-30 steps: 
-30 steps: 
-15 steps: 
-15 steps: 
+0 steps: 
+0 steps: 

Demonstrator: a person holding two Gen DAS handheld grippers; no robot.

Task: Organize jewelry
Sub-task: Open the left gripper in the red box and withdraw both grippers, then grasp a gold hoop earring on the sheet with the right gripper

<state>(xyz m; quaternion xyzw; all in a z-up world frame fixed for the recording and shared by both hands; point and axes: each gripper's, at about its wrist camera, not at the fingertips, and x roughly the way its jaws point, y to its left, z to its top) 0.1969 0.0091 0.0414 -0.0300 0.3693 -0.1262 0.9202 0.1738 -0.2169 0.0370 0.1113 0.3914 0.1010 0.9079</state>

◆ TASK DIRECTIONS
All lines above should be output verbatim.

◆ SOLUTION TO THIS PROBLEM
-30 steps: 
-30 steps: 
-15 steps: 
-15 steps: 
+0 steps: 
+0 steps: 

Demonstrator: a person holding two Gen DAS handheld grippers; no robot.

Task: Organize jewelry
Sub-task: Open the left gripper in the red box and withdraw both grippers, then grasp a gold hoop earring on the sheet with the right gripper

<state>(xyz m; quaternion xyzw; all in a z-up world frame fixed for the recording and shared by both hands; point and axes: each gripper's, at about its wrist camera, not at the fingertips, and x roughly the way its jaws point, y to its left, z to its top) 0.1969 0.0091 0.0414 -0.0300 0.3693 -0.1262 0.9202 0.1738 -0.2169 0.0370 0.1113 0.3914 0.1010 0.9079</state>

The response is finished, and the exercise is complete.